**Work to be completed**. In the material below, the lines from the one containing "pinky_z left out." through the one containing "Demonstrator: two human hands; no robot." are to be given again exactly, ends included, and no others.

**Dataset content**.
◆ ◆ ◆ ◆ ◆

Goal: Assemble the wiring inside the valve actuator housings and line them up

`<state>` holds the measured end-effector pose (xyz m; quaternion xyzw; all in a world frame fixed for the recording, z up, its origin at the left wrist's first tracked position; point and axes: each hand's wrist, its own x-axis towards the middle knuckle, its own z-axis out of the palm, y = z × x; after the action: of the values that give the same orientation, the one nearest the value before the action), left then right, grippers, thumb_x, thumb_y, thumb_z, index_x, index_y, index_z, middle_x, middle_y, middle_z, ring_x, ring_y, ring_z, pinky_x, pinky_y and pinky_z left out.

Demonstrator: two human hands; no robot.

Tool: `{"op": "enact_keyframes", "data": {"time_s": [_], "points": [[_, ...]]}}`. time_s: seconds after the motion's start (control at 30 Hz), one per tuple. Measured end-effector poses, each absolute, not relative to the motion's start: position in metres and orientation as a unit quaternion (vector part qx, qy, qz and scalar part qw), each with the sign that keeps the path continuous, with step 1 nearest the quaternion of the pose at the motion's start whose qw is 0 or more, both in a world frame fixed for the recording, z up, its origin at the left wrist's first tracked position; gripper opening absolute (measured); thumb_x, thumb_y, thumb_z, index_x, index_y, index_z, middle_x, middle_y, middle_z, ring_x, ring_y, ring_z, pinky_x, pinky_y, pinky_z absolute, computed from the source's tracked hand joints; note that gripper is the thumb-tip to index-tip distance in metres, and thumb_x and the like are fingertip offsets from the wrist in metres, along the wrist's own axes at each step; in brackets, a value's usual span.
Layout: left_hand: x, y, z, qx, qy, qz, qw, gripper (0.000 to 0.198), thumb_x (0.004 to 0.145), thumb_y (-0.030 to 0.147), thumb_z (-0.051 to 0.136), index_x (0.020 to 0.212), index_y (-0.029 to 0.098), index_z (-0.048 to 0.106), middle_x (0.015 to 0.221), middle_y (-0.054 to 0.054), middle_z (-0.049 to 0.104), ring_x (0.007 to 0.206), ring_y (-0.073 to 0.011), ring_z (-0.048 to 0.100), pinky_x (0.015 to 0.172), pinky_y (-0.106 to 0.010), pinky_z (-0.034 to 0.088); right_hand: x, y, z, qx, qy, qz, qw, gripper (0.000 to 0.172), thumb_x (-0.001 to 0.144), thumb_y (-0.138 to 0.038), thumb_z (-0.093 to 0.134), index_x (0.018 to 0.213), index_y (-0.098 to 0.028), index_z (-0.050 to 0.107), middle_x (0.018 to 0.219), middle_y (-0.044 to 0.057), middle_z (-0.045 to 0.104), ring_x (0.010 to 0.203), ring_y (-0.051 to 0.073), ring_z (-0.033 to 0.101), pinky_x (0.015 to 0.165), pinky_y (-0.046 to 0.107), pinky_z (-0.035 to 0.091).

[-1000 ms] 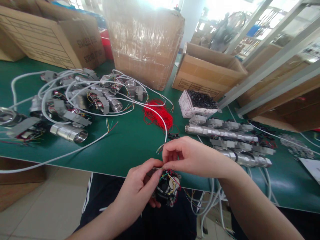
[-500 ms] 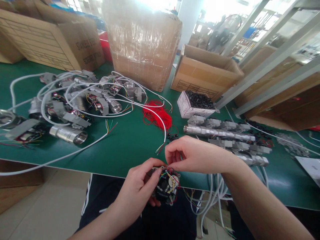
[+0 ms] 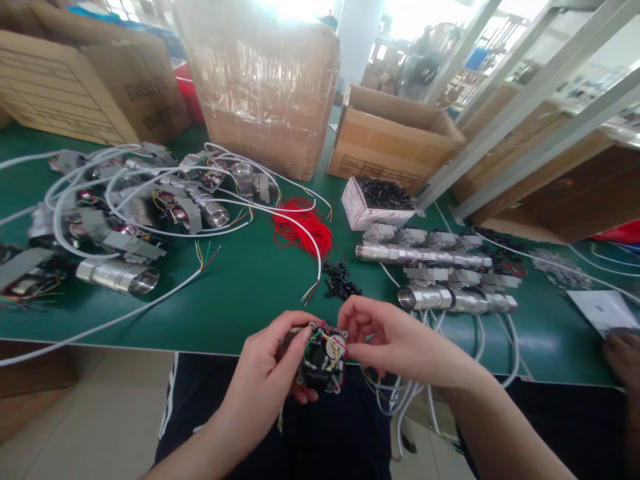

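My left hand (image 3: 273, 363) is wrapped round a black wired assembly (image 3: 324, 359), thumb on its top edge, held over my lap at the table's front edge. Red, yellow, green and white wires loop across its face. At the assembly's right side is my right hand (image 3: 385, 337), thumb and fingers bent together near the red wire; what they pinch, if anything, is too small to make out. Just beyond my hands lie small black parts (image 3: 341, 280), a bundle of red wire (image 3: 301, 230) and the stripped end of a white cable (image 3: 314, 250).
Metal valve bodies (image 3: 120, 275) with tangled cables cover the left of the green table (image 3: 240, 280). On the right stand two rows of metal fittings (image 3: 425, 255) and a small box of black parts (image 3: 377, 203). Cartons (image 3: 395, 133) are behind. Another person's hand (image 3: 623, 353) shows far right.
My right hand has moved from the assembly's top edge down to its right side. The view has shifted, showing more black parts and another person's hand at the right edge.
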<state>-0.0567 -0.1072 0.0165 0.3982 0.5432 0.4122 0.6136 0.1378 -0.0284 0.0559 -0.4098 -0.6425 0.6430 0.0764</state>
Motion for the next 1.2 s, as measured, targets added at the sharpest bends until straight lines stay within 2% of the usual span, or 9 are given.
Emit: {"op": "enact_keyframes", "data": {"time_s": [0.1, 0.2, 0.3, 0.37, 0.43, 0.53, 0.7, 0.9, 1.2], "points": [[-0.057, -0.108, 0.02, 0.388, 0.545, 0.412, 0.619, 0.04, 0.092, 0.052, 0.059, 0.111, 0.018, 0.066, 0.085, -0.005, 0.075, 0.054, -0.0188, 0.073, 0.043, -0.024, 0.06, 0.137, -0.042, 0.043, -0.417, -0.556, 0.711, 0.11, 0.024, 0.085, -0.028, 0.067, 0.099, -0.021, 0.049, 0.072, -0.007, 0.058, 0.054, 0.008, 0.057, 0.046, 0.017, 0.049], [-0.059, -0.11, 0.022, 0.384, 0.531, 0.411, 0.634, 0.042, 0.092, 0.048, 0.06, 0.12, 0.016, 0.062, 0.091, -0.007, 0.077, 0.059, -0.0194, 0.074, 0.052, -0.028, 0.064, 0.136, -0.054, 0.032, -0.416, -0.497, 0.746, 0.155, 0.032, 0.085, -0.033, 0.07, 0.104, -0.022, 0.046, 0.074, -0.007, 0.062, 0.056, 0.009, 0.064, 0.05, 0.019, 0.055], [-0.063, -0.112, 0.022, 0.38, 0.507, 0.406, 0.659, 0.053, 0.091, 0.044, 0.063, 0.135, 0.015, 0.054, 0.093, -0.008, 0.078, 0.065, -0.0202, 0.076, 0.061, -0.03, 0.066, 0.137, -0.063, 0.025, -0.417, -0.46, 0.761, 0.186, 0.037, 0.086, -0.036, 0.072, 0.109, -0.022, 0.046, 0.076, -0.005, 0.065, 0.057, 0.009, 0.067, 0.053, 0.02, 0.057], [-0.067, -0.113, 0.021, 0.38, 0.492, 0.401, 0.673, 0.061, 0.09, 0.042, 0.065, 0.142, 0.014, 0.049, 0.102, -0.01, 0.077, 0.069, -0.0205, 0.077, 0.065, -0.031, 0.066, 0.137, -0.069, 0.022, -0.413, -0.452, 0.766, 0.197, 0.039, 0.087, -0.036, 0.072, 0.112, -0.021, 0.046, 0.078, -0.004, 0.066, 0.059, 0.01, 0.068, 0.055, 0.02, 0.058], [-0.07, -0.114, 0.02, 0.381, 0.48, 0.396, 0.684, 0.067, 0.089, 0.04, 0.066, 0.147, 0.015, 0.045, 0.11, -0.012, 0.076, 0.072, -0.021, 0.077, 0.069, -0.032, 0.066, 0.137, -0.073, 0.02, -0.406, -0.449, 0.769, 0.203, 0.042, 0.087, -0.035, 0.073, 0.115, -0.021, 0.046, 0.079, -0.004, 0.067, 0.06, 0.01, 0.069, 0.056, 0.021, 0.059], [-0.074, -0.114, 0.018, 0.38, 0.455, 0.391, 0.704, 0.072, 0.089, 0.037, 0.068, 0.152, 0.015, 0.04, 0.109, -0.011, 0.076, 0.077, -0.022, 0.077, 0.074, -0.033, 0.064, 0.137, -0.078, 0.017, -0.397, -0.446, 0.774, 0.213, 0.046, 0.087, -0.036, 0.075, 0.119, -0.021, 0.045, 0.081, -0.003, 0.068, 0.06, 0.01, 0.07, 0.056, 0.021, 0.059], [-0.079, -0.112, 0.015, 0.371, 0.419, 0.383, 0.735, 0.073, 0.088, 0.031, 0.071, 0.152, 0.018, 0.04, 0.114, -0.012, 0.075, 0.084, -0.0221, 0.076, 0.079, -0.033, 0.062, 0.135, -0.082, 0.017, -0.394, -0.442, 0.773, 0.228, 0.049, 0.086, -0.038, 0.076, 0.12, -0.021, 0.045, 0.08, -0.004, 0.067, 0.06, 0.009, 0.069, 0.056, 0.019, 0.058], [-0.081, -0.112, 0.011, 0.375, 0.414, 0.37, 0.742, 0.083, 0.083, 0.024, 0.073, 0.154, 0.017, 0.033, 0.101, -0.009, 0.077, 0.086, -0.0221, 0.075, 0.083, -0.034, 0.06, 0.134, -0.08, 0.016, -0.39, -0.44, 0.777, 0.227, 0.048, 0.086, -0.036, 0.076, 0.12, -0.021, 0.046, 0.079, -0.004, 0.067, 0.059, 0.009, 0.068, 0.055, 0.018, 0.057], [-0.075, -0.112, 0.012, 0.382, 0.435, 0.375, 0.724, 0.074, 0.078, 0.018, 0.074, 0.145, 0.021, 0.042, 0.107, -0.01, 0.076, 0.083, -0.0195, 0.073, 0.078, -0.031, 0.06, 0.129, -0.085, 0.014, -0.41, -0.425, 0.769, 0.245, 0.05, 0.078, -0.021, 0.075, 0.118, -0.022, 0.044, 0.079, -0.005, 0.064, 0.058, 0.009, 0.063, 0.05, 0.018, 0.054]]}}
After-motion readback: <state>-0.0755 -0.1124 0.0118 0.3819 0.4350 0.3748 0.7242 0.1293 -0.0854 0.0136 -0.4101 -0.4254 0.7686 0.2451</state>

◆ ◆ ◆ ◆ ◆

**Response below**.
`<state>` holds the measured end-effector pose (xyz m; quaternion xyzw; all in a world frame fixed for the recording, z up, its origin at the left wrist's first tracked position; point and axes: each hand's wrist, its own x-axis towards the middle knuckle, its own z-axis out of the palm, y = z × x; after the action: of the values that give the same orientation, the one nearest the value before the action), left then right, grippers, thumb_x, thumb_y, thumb_z, index_x, index_y, index_z, middle_x, middle_y, middle_z, ring_x, ring_y, ring_z, pinky_x, pinky_y and pinky_z left out.

Demonstrator: two human hands; no robot.

The answer to this exercise is complete.